The Dance of Rotten Sticks

Interview: Jeff Vande Zande, Author of The Dance of Rotten Sticks

By Brian Eggert | August 23, 2024

Jeff Vande Zande is a Michigan-based professor, filmmaker, and author. A poetry and narrative fiction writer who explores themes of working-class life and small-town America, Vande Zande has penned several novels, short stories, and collections of poetry. His involvement in the literary community extends to literary festivals, readings, and workshops. He has also been recognized for his involvement in independent filmmaking, winning several awards at film festivals for his work. I’ve been lucky enough to see early versions of Vande Zande’s short films, which I find often play like humorous or macabre short stories, sometimes with aspects of both. 

His latest book, The Dance of Rotten Sticks, debuted this month from Montag Press. Framed as a Midwestern Gothic, the story involves a widower named Isaac who turns to alcohol in his grief, struggles to raise his children, and finds his life upended by some spooky local legends and supernatural phenomena. Despite the presence of ghosts, folkloric spirits, and even some symbolically loaded lampreys, the thrust of the novel deals with a troubling and isolated domestic situation on a small island. 

I talked to Vande Zande about his latest work, the intersection of literary fiction and filmmaking, and how the book drew from a personal place. 

BE: I’ve seen more of your short films than I have read your books at this point. How do these two creative outlets, writing and filmmaking, relate to each other in your role as an artist?
JVZ: I think sometimes we pigeonhole ourselves as a certain kind of creator. And I think experimenting with any kind of creativity is going to feed whatever your primary outlet is. If you’re a fiction writer strictly, your fiction could still be served by taking a poetry course or attempting some poems. The understanding of how language works in a poem can find its way into your novel. 

For a while there, I was fascinated with how screenwriting just really focused on story. Even in the writing, a screenplay is closer to technical writing than it is to fiction. It’s very stripped down and just basics. Because, as you know, it’s often described that a screenplay is just a blueprint for a house. You can’t live inside a blueprint, but you wouldn’t make a house without one. And the same goes for filmmaking; you wouldn’t shoot a film without a script, even if the final product is going to be very different from the script. So, I like that stripped-down focus on the plot and how the narrative structure is put together. I do think my fiction has changed based on my study of screenwriting. You read the book. I hope you found it at least visually engaging in terms of how I’m trying to work the words like a camera.

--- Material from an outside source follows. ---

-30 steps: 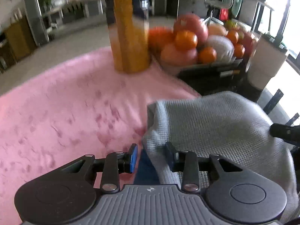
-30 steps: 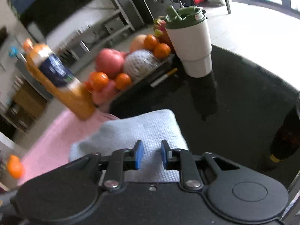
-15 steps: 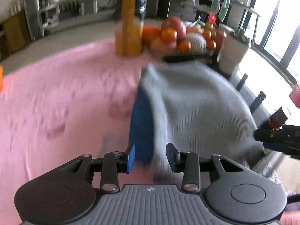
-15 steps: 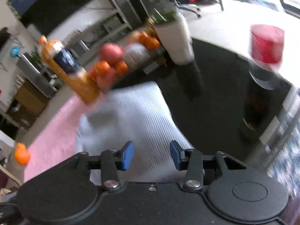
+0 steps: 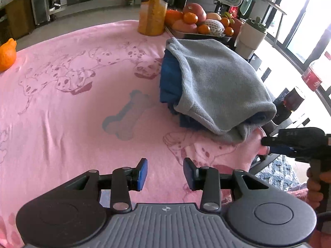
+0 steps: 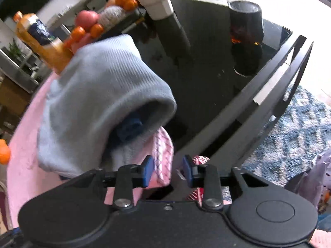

I definitely felt a sense of cinematic visual imagery while reading it. Maybe this is just how my movie-soaked brain works. But I saw notes of Stanley Kubrick’s version of Stephen King’s The Shining and Robert Wise’s version or Shirley Jackson’s The Haunting. Were you consciously drawing imagery or themes from those stories?
I will say this as somebody who’s writing or attempting to write horror: I don’t know if I would have written The Dance of Rotten Sticks if I hadn’t tried horror in some filmmaking. Because horror is not on my radar at all. I’ll say this with embarrassment: I’ve never read a Stephen King book. Not a one. And I’m not familiar with the Shirley Jackson story that you mentioned. That’s why I worry about this book. Am I too literary for horror and too horror for literary? Am I just going to be in this kind of no man’s land where nobody wants to read the book?

Jeff Vande ZandeWell, if you attach the horror label to it, there’s an inbuilt audience for this sort of thing. The marketing and blurbs about The Dance of Rotten Sticks call it a “Midwestern Gothic.” I see notes of Southern Gothic and also classical European Gothic. Given that you’re not versed in some classic horror, does the term Midwestern Gothic, besides the setting, in your case Mighican, mean anything to you?
It doesn’t. I know what Gothic is. This is why I call it Gothic, or I wanted to call it “literary horror,” because, for me, it’s just as much about Isaac’s overcoming his inner demons. Until he overcomes the drinking, he’s not going to deal with the forces of evil on the island. He’s too blinded by his own world. I was writing that book while I was quitting drinking. I’m an alcoholic three years sober now. So even while I was quitting drinking, it was while I was going through the period of realizing that I’m just like my old man. I’m a problem drinker. I’m drinking every day. I’m mildly hungover every morning. I thought to myself, I think I have a problem. My realization kind of came through as Isaac’s realization. So I’m dealing with that too in the book. And I think it’s a book just as much about addiction as it is about the horror on the island and whatnot.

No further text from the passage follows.